## [What is expected]
Find and copy each line in the material below where the string "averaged" occurs.

## [Material for this task]
--------------------

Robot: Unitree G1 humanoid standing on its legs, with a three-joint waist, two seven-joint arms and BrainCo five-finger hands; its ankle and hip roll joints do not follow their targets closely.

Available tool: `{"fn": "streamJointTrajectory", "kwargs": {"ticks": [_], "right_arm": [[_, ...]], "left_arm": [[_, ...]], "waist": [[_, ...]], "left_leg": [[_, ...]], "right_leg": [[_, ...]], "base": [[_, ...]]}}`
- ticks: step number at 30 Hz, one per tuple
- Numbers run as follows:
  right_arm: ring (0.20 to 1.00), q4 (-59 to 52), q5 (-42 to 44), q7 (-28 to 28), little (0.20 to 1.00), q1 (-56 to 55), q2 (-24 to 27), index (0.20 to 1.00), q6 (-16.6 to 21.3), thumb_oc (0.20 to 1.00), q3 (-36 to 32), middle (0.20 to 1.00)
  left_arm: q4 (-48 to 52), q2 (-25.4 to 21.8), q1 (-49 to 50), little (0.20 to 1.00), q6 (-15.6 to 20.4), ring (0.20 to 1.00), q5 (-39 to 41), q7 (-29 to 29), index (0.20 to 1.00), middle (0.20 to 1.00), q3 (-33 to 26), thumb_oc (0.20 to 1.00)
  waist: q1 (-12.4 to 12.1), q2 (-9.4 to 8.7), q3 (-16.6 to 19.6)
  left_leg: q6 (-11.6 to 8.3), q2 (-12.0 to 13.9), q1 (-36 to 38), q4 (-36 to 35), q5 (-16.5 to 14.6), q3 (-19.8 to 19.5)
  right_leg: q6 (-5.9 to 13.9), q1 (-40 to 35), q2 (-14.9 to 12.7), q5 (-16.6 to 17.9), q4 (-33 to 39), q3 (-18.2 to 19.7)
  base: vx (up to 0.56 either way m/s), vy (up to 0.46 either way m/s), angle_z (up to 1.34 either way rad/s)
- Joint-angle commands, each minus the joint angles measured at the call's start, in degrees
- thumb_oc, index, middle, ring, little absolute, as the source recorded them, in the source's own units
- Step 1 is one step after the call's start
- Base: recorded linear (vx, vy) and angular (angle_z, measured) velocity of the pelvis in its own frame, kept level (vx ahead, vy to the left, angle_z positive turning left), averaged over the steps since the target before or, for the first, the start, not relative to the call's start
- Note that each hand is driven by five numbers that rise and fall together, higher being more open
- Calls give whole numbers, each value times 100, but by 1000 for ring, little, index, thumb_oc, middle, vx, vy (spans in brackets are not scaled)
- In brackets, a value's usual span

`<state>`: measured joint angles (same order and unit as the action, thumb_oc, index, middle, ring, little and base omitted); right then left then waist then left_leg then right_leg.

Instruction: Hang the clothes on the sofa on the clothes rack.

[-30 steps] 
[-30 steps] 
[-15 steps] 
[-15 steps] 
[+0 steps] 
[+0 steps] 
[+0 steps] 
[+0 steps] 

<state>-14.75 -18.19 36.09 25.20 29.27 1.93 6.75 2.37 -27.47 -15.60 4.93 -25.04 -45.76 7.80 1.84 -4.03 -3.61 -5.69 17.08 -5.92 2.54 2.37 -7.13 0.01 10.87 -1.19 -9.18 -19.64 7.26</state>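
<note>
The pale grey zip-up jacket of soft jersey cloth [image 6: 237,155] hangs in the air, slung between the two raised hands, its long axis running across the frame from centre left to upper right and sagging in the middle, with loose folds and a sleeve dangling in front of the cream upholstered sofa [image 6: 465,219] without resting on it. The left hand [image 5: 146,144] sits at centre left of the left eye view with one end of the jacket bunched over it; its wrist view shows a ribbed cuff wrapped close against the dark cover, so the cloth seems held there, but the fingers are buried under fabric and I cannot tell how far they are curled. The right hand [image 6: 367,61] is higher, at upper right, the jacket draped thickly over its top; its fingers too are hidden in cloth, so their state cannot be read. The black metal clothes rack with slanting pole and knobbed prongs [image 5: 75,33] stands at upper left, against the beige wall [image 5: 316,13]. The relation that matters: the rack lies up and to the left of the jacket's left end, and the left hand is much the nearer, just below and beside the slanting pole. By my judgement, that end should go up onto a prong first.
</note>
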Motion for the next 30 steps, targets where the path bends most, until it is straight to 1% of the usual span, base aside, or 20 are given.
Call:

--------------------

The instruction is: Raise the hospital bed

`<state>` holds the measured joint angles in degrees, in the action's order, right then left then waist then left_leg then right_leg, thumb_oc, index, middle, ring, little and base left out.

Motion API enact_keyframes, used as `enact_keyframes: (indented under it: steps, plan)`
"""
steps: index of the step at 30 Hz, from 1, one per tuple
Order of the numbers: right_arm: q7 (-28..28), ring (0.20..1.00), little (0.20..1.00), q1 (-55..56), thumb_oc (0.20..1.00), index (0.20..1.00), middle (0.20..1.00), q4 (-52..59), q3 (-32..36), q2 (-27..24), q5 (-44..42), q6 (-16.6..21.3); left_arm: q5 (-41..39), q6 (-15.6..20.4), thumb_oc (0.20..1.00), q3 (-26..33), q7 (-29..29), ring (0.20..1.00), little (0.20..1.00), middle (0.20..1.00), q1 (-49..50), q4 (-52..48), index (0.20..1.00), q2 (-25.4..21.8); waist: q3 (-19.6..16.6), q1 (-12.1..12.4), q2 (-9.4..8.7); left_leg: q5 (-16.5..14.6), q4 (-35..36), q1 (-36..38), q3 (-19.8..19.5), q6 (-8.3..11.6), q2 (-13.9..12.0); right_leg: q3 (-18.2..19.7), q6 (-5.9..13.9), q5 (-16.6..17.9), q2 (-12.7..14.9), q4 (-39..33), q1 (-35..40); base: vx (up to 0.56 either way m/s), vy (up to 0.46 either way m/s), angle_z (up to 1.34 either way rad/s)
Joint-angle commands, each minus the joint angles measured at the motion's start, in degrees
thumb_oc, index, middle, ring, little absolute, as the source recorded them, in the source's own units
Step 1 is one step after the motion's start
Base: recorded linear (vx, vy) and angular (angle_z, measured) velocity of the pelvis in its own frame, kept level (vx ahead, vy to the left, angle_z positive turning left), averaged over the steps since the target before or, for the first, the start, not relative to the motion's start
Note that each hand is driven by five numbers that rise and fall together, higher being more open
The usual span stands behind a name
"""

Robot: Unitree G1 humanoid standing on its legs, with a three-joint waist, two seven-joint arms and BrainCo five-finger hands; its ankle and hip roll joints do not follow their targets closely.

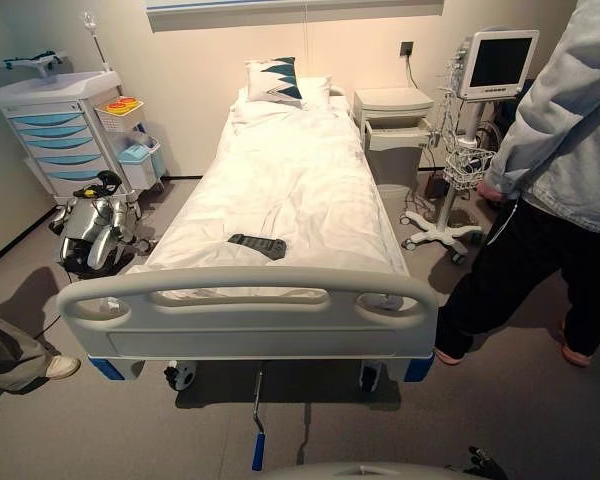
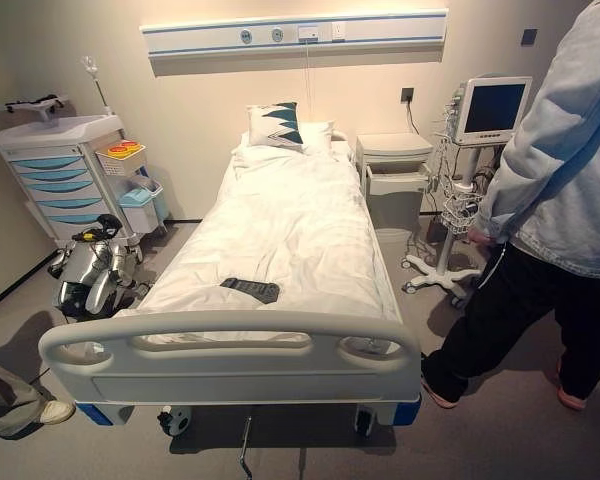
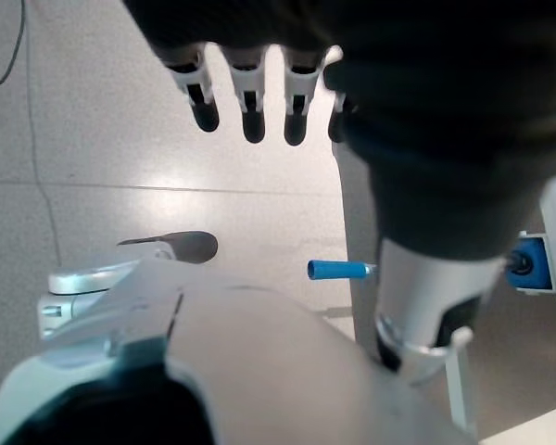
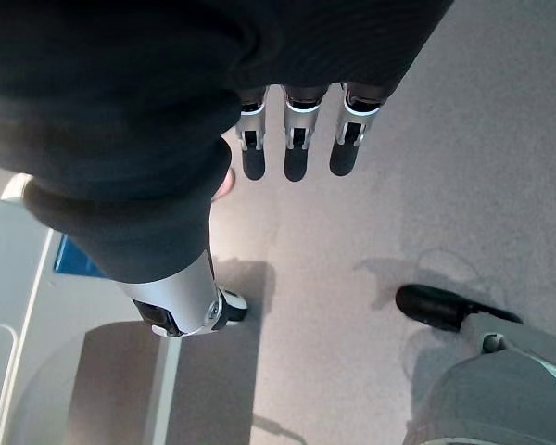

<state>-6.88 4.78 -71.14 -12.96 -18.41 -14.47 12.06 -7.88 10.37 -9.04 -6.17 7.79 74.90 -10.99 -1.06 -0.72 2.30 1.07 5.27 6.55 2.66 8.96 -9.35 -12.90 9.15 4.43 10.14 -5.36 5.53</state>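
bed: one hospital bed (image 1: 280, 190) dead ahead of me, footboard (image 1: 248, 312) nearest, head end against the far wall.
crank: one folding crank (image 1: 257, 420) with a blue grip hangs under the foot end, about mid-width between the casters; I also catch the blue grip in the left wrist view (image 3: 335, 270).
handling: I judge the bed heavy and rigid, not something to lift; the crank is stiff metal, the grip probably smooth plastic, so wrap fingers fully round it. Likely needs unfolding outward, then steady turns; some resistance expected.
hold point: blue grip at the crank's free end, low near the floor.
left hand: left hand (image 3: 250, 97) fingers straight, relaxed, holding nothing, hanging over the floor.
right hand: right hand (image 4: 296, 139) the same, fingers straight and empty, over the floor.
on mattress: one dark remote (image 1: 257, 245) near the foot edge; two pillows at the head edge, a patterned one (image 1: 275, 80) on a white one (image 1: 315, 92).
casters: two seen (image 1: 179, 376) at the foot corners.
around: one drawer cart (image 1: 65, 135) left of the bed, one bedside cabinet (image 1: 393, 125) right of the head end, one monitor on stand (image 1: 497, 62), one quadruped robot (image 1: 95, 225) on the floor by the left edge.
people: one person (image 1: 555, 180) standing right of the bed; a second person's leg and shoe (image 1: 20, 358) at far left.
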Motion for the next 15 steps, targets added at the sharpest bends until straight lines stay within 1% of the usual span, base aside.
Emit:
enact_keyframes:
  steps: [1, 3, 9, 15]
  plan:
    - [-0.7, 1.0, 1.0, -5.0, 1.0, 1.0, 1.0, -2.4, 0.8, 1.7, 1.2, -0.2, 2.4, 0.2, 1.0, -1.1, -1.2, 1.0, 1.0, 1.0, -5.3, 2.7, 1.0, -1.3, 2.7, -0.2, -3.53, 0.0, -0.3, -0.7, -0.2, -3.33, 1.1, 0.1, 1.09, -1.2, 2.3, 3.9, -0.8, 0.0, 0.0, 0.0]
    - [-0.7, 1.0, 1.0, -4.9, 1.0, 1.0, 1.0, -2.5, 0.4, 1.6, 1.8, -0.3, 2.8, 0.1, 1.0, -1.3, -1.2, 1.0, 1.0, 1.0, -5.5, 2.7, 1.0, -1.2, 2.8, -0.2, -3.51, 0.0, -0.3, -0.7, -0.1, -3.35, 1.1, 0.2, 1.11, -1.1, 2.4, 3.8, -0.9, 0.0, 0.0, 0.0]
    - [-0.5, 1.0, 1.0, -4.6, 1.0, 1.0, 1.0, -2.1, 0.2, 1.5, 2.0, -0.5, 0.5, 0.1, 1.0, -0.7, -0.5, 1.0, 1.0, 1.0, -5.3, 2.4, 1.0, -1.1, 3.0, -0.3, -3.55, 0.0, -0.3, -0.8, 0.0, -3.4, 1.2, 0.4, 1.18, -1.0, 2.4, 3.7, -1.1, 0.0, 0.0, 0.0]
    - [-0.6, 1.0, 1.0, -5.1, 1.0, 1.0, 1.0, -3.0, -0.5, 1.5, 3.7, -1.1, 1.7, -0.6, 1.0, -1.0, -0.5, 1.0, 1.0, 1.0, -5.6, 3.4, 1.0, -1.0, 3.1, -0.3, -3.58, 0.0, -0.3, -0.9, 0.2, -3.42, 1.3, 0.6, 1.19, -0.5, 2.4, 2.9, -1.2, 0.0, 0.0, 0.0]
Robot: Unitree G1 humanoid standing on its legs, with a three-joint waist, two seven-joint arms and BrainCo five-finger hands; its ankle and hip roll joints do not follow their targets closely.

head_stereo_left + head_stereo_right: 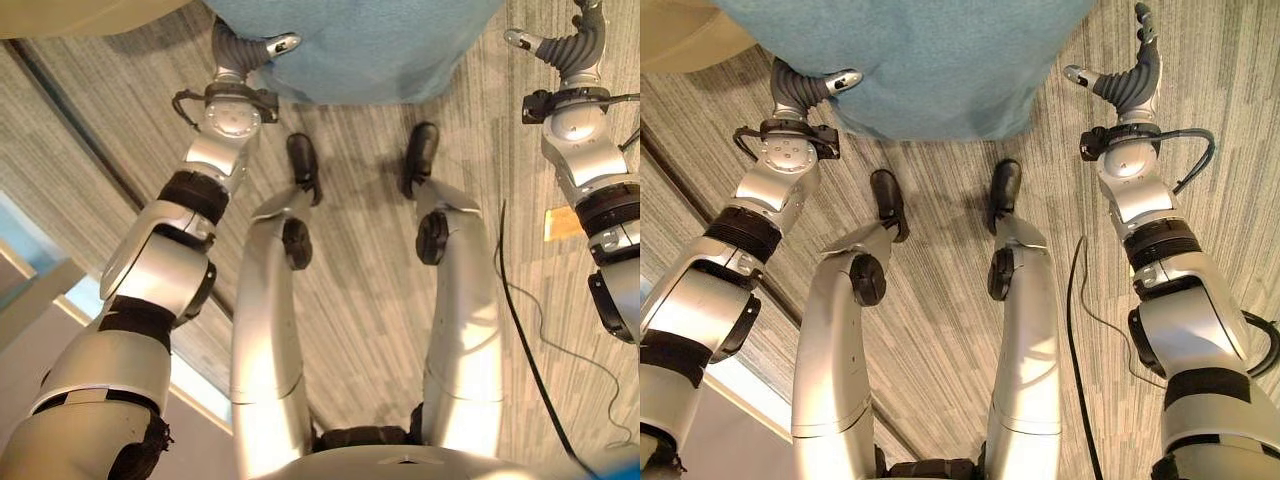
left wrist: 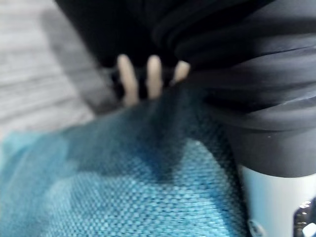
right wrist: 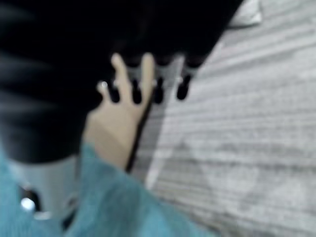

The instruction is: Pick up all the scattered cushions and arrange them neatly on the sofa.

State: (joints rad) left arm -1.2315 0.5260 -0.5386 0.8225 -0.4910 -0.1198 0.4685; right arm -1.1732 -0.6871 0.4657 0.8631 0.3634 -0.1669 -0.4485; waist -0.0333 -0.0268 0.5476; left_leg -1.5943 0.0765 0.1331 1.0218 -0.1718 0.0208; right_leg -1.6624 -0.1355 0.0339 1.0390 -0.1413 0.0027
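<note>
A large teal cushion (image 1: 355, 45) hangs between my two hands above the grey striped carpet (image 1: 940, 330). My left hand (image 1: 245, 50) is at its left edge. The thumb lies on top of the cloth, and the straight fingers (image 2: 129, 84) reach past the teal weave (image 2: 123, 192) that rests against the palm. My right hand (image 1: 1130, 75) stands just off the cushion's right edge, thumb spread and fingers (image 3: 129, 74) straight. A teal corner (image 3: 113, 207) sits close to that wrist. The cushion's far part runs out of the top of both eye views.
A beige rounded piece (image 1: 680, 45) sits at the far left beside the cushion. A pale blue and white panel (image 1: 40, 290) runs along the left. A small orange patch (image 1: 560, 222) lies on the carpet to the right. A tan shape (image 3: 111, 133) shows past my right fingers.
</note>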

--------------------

## [Task output]
- Base: recorded linear (vx, vy) and angular (angle_z, measured) velocity of the pelvis in its own frame, kept level (vx ahead, vy to the left, angle_z positive turning left), averaged over the steps since the target before or, for the first, the start, not relative to the call's start
Base: recorded linear (vx, vy) and angular (angle_z, measured) velocity of the pelvis in its own frame, kept level (vx ahead, vy to the left, angle_z positive turning left), averaged over the steps since the target before or, for the first, the start, not relative to the motion's start

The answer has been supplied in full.